There were a lot of puzzled, scared, harrassed-looking people in the supermarket this evening.
And every one of them was a man.
Most were office workers with their ties in their pockets and their collars loosened, red-faced and unsure of themselves as they shied away from the screaming children, ignored the muttering old ladies and got lost among the household cleaning products.
Others wore street clothes and bought cheaper goods, but their manner showed they were spiritual cousins to their middle-class counterparts.
All of them looked as if they were making their first solo foray into hostile territory – alone, without their wives or girlfriends to guide, lead and protect them.

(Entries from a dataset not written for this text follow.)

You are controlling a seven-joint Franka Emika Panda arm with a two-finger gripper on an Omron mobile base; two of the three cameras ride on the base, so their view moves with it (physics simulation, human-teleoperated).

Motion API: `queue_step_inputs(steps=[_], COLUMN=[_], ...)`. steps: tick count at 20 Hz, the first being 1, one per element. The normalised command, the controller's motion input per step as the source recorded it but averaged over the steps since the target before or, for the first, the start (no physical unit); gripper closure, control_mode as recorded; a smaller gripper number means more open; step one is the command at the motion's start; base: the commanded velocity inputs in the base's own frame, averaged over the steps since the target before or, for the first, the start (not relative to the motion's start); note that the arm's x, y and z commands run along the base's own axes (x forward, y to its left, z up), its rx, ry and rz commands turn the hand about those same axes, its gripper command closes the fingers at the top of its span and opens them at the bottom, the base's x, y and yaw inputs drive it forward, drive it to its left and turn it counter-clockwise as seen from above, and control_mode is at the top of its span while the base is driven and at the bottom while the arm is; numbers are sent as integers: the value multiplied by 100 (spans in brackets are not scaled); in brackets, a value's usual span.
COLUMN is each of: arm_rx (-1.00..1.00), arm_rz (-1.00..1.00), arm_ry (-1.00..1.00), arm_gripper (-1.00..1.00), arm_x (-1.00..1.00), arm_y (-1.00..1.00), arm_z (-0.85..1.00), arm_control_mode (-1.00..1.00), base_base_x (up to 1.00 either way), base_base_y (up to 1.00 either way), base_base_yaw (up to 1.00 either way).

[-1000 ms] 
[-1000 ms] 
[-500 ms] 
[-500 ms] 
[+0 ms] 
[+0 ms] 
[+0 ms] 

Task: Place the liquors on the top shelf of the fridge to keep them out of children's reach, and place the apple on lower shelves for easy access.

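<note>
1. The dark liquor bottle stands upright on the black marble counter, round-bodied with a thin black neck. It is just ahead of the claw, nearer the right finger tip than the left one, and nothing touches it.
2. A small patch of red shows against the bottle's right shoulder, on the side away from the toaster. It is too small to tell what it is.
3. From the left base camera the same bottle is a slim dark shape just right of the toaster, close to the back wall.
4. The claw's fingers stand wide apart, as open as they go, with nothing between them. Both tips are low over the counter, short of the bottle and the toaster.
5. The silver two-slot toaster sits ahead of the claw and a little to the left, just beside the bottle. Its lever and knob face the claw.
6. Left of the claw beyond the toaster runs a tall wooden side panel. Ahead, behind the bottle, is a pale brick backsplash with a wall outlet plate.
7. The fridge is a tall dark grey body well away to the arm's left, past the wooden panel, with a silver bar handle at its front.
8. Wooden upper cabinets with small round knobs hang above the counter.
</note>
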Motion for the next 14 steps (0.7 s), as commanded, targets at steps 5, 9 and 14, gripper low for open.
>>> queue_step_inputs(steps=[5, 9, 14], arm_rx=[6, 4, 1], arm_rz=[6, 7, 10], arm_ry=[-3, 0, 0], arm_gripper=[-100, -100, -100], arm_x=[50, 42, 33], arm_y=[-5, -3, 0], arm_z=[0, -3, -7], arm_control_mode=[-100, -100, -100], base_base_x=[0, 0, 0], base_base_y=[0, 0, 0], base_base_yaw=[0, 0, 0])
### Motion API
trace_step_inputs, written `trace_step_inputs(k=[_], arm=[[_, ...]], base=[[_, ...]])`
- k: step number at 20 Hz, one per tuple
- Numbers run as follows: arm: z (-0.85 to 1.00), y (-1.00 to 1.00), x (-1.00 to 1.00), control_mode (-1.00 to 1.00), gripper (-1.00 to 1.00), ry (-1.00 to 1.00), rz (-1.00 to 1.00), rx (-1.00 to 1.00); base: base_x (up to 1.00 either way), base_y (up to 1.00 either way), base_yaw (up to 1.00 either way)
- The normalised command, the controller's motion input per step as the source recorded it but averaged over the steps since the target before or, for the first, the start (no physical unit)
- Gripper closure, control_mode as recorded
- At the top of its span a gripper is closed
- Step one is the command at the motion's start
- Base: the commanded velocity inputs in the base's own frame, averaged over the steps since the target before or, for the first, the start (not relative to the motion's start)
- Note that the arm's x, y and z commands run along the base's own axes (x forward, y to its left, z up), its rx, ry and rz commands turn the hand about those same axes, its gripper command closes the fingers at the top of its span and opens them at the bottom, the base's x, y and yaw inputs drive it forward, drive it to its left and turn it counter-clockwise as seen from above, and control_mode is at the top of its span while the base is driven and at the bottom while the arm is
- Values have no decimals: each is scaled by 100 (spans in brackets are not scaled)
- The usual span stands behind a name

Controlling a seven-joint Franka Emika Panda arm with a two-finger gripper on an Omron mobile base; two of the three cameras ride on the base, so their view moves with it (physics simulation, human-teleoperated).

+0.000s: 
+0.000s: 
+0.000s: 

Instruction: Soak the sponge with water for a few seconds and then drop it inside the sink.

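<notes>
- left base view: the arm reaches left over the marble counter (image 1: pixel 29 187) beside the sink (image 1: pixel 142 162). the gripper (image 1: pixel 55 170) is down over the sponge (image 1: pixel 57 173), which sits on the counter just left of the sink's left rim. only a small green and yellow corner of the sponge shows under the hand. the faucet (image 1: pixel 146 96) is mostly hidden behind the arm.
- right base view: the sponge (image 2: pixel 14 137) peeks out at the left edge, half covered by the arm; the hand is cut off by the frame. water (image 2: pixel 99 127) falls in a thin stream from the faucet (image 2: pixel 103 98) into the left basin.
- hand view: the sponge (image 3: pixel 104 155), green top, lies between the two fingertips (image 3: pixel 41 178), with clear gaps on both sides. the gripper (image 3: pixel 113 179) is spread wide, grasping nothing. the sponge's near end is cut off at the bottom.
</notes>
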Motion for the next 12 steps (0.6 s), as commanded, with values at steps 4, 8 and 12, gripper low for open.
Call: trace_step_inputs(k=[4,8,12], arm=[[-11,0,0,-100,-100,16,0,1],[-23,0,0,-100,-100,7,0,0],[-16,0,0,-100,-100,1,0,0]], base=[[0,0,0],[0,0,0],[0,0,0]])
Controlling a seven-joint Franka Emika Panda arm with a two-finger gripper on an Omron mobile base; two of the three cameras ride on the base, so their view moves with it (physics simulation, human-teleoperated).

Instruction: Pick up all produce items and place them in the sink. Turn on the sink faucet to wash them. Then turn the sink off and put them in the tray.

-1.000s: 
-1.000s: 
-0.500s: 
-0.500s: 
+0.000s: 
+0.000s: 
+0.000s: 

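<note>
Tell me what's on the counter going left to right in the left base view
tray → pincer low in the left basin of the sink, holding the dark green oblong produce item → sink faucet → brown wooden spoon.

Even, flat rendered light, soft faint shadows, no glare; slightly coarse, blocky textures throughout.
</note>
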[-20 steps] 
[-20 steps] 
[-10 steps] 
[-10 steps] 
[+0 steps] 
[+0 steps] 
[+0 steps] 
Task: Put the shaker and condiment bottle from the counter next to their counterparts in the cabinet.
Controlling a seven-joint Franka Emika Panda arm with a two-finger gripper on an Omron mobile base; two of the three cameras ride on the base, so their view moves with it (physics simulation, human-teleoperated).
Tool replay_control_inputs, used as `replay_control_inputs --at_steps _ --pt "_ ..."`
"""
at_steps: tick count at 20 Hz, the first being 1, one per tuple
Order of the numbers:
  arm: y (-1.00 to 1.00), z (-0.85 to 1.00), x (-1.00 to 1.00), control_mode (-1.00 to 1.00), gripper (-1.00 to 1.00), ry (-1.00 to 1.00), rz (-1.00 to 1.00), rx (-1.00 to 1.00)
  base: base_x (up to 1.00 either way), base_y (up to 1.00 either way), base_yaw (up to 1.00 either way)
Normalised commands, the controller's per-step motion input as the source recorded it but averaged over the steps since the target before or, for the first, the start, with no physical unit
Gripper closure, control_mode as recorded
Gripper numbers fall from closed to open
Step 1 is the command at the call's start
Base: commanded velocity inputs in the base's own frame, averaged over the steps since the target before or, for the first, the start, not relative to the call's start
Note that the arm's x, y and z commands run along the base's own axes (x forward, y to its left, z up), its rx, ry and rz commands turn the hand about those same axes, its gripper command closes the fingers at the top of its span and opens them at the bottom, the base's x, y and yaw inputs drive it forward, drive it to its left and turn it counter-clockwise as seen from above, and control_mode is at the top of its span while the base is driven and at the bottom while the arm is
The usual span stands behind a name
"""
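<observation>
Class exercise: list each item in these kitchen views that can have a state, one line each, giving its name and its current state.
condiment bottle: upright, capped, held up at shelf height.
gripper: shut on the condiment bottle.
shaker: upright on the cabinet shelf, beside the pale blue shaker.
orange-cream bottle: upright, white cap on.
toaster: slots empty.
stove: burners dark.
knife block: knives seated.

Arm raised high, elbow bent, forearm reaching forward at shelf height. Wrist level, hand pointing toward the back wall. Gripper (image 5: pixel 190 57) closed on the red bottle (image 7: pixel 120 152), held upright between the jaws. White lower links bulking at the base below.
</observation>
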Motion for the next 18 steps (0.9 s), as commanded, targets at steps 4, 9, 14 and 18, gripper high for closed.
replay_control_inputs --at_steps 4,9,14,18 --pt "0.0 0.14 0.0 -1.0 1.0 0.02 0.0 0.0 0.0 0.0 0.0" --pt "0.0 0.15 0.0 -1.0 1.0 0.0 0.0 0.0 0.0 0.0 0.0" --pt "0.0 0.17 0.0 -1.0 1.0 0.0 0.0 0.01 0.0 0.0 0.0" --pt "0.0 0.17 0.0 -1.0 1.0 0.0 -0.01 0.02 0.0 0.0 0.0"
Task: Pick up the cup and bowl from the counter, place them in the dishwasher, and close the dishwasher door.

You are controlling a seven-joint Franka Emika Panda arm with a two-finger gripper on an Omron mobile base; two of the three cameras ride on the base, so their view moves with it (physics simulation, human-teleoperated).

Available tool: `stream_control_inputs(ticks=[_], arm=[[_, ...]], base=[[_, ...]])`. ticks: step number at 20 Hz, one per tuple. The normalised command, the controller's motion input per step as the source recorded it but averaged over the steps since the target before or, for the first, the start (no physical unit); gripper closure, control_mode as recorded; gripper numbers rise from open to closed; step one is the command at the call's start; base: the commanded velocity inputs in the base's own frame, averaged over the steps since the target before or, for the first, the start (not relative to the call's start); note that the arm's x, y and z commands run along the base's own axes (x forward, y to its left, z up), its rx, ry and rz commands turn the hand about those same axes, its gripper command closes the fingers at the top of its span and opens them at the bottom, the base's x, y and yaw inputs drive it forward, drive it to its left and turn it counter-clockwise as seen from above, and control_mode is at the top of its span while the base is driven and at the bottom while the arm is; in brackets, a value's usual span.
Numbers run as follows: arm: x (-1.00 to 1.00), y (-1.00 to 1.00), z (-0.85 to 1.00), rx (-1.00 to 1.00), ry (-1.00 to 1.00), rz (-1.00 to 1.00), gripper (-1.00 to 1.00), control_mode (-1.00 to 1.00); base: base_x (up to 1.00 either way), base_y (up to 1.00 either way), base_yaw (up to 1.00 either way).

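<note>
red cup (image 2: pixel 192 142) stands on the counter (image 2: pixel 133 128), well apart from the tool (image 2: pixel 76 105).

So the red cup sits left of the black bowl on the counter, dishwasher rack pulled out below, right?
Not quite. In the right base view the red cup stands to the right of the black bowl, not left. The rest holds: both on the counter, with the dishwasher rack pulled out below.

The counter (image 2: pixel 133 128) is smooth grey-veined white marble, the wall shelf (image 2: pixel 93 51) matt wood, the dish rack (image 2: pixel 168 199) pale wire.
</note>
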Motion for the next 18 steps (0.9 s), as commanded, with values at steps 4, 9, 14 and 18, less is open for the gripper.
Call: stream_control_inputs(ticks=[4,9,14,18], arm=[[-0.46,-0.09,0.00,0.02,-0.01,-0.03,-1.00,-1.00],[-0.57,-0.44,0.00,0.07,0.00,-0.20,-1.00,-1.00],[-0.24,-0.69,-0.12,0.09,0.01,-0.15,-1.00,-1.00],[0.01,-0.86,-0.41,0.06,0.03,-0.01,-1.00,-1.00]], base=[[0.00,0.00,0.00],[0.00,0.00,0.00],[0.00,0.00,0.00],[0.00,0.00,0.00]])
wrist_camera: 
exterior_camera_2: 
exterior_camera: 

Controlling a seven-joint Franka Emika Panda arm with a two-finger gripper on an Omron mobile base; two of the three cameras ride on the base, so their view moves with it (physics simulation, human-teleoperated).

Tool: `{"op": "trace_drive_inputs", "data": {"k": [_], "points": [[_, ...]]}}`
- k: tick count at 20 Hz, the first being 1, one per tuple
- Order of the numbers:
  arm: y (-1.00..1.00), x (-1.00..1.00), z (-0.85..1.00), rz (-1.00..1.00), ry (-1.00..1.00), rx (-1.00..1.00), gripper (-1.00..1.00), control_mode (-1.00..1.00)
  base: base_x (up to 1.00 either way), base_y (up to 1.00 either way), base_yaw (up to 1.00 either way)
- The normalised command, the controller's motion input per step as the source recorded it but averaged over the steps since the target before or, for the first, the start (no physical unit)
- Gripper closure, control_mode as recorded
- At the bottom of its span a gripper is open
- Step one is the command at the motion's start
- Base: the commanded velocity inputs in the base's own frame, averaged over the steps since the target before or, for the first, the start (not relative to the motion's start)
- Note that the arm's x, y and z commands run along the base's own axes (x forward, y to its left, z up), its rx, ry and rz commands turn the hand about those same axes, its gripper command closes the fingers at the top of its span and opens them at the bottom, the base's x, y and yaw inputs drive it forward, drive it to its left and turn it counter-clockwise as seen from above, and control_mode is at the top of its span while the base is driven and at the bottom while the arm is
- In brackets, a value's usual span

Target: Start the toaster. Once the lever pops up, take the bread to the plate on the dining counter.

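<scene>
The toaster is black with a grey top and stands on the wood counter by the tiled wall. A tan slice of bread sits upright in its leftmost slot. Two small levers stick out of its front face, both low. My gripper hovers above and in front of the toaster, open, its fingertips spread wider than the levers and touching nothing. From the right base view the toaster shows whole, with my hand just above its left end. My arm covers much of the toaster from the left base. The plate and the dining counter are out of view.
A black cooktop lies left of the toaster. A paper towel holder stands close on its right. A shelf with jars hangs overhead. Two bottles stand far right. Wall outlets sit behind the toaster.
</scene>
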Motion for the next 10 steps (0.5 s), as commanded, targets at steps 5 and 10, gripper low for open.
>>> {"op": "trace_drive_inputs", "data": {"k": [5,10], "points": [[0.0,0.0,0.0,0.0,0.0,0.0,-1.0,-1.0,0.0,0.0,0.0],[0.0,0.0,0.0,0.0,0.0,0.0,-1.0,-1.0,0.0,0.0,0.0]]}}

And here's the thing: they were all buying pretty much the same items.
They each had a basket or small trolley lined with a thin layer of basic household goods – stuff even the densest, most self-absorbed man knows is needed. Bread, for example – can't go wrong with bread, everyone needs that. Not cheese, though – too many types to choose from. But definitely bacon – very important, bacon. And some kind of breakfast cereal – sugar-coated, of course.
Not a great deal of stuff – nothing expensive – just enough to act as camoflage, to say 'I just stopped by to pick up a few things while I was passing, didn't make a special visit or anything, no, absolutely not'.
And sticking out of the basket at an uncomfortable angle, too long to sit in it properly, as if it fell in there by accident, a bunch of flowers. Or, wedged in sideways like an afterthought, a garish red box of chocolates.
Because every man knows that what a lady really wants on Valentine's Day is a bunch of pink supermarket carnations with the price tag half peeled off, and a box of own-label mock-Belgian soft centres, delivered at 7.30pm with a hopeful 'now can I have a shag please' smile.
What was I doing there, you ask? Well, I was just passing on my way home. I bought a few things we were short of, like bread. Teabags. Breakfast cereal. Oh, and a bottle of wine and the ingredients for a slap-up Italian meal.
Valentine's Day, hey? Don't you just love it?